#### SUPPLIED MATERIAL

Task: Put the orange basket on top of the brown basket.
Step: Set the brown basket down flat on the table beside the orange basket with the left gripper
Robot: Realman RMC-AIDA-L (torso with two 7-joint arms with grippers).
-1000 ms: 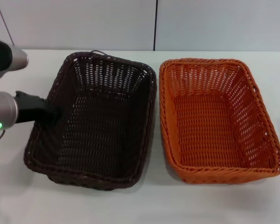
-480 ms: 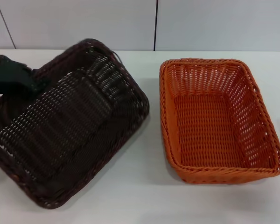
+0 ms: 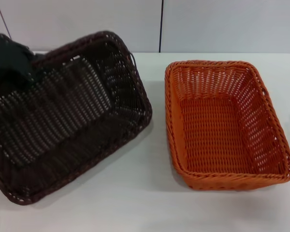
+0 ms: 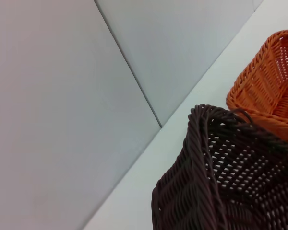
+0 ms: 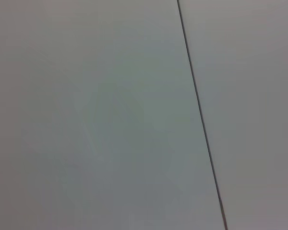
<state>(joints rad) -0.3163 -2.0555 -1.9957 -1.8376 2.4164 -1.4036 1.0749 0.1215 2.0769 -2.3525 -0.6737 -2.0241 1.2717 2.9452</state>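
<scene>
The brown basket (image 3: 72,111) is lifted on its left side and tilted, its right part low by the white table. My left gripper (image 3: 33,71), black, is shut on the basket's left rim at the upper left of the head view. The orange basket (image 3: 222,125) rests flat on the table to the right, a small gap away. The left wrist view shows the brown basket's braided rim (image 4: 206,158) close up and a corner of the orange basket (image 4: 273,81) beyond it. My right gripper is out of view.
The white table (image 3: 135,193) runs back to a grey panelled wall (image 3: 87,24) with a dark vertical seam (image 3: 161,24). The right wrist view shows only that wall (image 5: 110,120).
The brown basket went from lying flat on the table to lifted and tilted. My left gripper rose with its left rim toward the upper left. The orange basket has not moved.
</scene>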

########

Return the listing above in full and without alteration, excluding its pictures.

*OUTPUT OF THE TASK:*
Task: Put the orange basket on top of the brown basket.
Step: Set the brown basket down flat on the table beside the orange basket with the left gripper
Robot: Realman RMC-AIDA-L (torso with two 7-joint arms with grippers).
-1000 ms: 
-480 ms: 
+0 ms: 
+0 ms: 
+0 ms: 
<state>(joints rad) -0.3163 -2.0555 -1.9957 -1.8376 2.4164 -1.4036 1.0749 0.1215 2.0769 -2.3525 -0.6737 -2.0241 1.2717 2.9452</state>
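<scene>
The brown basket (image 3: 72,111) is lifted on its left side and tilted, its right part low by the white table. My left gripper (image 3: 33,71), black, is shut on the basket's left rim at the upper left of the head view. The orange basket (image 3: 222,125) rests flat on the table to the right, a small gap away. The left wrist view shows the brown basket's braided rim (image 4: 206,158) close up and a corner of the orange basket (image 4: 273,81) beyond it. My right gripper is out of view.
The white table (image 3: 135,193) runs back to a grey panelled wall (image 3: 87,24) with a dark vertical seam (image 3: 161,24). The right wrist view shows only that wall (image 5: 110,120).
The brown basket went from lying flat on the table to lifted and tilted. My left gripper rose with its left rim toward the upper left. The orange basket has not moved.
</scene>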

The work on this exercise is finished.